Probably Anytime-Safe Stochastic Combinatorial Semi-Bandits
Proceedings of the 40th International Conference on Machine Learning, PMLR 202:13353-13409, 2023.
Motivated by concerns about making online decisions that incur undue amount of risk at each time step, in this paper, we formulate the probably anytime-safe stochastic combinatorial semi-bandits problem. In this problem, the agent is given the option to select a subset of size at most $K$ from a set of $L$ ground items. Each item is associated to a certain mean reward as well as a variance that represents its risk. To mitigate the risk that the agent incurs, we require that with probability at least $1-\delta$, over the entire horizon of time $T$, each of the choices that the agent makes should contain items whose sum of variances does not exceed a certain variance budget. We call this probably anytime-safe constraint.

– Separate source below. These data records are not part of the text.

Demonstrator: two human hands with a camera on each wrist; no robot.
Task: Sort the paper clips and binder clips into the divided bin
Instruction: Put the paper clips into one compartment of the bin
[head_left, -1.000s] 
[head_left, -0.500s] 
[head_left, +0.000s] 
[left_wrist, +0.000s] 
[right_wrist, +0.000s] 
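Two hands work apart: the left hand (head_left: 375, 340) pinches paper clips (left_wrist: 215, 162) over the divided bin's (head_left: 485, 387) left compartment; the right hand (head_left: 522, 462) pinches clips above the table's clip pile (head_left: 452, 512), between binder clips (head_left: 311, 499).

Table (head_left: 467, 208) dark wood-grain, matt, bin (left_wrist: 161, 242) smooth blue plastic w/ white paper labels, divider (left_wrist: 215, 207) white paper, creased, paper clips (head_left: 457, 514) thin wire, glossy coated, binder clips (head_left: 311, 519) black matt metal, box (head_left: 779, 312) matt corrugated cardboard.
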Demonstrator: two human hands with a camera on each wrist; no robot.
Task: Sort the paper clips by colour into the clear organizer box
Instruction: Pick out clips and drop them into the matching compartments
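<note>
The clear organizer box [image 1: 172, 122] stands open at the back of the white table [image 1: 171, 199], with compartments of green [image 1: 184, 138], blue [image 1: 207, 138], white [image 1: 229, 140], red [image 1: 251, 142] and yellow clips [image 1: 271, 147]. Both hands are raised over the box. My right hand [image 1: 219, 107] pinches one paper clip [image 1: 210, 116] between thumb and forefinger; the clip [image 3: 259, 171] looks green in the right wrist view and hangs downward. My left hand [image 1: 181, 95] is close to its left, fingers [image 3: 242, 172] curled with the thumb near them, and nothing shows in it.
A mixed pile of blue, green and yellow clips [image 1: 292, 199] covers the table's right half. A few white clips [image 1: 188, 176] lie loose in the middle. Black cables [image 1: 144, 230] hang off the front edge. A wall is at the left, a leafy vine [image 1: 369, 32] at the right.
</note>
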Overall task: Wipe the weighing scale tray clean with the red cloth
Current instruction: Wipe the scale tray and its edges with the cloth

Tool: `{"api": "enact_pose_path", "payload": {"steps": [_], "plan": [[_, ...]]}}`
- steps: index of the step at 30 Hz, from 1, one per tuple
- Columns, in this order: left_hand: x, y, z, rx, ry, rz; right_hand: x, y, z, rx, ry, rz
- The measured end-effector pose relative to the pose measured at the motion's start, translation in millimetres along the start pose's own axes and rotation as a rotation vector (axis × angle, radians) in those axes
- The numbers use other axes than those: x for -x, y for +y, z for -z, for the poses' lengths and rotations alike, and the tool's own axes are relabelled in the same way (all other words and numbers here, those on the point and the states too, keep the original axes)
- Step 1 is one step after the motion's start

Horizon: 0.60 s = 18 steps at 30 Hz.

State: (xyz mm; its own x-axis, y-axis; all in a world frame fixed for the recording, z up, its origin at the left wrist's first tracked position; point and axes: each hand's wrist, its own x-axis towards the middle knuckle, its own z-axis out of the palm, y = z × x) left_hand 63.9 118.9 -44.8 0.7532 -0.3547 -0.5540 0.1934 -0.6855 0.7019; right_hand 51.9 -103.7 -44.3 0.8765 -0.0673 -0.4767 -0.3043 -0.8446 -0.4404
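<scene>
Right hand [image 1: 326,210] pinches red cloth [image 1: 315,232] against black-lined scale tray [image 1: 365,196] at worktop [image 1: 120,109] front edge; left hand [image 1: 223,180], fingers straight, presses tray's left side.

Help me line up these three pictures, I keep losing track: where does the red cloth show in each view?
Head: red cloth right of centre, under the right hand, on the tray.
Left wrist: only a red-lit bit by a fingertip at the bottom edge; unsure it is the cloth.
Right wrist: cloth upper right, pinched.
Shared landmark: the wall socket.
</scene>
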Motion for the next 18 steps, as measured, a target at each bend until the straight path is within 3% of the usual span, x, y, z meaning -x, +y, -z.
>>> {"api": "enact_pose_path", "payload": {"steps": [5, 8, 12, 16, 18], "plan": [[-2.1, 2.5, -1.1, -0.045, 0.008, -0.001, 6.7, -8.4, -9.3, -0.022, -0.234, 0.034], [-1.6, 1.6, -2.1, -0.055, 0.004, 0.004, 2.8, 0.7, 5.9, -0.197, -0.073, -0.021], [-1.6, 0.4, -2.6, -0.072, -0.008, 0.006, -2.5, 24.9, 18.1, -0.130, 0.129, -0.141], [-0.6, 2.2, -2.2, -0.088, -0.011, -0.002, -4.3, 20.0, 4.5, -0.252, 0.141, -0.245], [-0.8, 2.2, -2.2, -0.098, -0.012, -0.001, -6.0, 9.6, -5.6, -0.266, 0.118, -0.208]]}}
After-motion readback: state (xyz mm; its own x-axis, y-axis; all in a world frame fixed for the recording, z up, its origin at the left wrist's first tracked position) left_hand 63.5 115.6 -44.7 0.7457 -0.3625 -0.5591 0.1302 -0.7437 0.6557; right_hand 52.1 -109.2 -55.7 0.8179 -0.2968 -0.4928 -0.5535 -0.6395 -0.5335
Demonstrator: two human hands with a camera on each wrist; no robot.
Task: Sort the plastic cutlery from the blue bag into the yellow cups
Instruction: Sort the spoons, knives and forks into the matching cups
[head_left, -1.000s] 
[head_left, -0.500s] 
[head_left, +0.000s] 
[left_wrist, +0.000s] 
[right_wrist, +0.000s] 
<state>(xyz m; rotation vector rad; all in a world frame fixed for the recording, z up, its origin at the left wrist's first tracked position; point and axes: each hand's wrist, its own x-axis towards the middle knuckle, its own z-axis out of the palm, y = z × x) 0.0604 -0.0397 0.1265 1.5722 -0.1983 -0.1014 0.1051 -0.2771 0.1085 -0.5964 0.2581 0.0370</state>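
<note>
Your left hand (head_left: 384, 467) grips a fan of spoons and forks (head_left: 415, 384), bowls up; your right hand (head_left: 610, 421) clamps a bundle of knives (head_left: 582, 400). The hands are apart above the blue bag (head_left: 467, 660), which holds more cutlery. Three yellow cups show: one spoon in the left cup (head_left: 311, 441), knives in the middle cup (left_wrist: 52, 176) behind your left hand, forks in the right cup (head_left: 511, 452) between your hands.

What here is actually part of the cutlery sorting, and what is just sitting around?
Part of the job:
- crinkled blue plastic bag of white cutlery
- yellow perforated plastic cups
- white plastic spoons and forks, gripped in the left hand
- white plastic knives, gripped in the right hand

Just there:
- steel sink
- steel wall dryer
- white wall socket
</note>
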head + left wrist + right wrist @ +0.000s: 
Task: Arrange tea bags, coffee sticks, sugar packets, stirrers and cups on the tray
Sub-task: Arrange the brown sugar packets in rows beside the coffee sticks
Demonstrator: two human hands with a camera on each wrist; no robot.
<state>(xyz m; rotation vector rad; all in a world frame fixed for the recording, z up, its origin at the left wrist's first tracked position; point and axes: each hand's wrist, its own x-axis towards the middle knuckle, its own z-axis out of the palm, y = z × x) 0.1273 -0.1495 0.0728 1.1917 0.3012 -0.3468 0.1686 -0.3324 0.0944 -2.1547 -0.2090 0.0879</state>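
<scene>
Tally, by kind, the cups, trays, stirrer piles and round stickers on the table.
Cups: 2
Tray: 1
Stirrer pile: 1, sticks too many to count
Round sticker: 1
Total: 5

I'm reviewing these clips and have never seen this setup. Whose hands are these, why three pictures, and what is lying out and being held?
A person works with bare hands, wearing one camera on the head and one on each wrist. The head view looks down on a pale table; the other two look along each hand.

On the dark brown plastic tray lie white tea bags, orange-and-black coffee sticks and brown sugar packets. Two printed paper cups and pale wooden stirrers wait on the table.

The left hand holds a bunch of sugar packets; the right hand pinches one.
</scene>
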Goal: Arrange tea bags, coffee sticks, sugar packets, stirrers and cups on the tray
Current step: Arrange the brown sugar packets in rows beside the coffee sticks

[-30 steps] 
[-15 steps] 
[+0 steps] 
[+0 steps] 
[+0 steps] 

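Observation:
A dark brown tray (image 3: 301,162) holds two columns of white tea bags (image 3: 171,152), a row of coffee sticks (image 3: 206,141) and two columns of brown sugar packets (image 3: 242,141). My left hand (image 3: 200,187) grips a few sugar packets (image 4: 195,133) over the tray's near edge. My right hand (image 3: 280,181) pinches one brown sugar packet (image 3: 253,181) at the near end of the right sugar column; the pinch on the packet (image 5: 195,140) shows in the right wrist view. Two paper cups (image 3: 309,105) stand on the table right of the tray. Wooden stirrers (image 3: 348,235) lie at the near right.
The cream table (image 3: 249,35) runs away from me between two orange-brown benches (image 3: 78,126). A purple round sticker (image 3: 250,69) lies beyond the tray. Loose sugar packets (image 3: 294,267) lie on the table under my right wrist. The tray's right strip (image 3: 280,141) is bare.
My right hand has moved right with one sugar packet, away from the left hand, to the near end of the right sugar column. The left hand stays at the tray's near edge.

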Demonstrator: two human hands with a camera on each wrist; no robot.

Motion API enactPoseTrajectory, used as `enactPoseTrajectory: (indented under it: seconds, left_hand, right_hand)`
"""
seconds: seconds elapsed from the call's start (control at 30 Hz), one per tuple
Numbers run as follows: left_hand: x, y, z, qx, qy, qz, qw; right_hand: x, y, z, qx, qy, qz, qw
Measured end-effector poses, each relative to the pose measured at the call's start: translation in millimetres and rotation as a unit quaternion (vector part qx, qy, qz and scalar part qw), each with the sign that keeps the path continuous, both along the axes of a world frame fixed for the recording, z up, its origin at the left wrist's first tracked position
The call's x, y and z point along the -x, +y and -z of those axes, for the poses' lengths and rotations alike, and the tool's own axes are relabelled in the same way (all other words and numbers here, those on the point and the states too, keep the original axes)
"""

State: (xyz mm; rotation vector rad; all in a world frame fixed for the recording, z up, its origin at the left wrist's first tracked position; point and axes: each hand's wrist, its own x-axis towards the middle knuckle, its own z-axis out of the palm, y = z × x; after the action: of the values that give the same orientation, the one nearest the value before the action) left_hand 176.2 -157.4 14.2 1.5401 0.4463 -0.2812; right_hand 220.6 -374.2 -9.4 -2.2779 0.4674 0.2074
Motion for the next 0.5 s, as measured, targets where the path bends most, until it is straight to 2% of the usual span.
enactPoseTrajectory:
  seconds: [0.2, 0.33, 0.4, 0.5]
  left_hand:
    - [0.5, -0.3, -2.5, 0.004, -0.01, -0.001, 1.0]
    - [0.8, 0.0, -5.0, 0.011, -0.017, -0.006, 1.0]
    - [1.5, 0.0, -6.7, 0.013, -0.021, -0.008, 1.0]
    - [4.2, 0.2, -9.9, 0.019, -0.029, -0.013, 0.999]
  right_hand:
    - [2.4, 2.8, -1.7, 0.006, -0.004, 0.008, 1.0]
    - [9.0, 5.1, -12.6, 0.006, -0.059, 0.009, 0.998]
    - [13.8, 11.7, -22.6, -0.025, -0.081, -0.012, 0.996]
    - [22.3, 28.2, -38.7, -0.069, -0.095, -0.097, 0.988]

Under this constraint, we design and analyze an algorithm PASCombUCB that minimizes the regret over the horizon of time $T$. By developing accompanying information-theoretic lower bounds, we show that under both the problem-dependent and problem-independent paradigms, PASCombUCB is almost asymptotically optimal. Experiments are conducted to corroborate our theoretical findings. Our problem setup, the proposed PASCombUCB algorithm, and novel analyses are applicable to domains such as recommendation systems and transportation in which an agent is allowed to choose multiple items at a single time step and wishes to control the risk over the whole time horizon.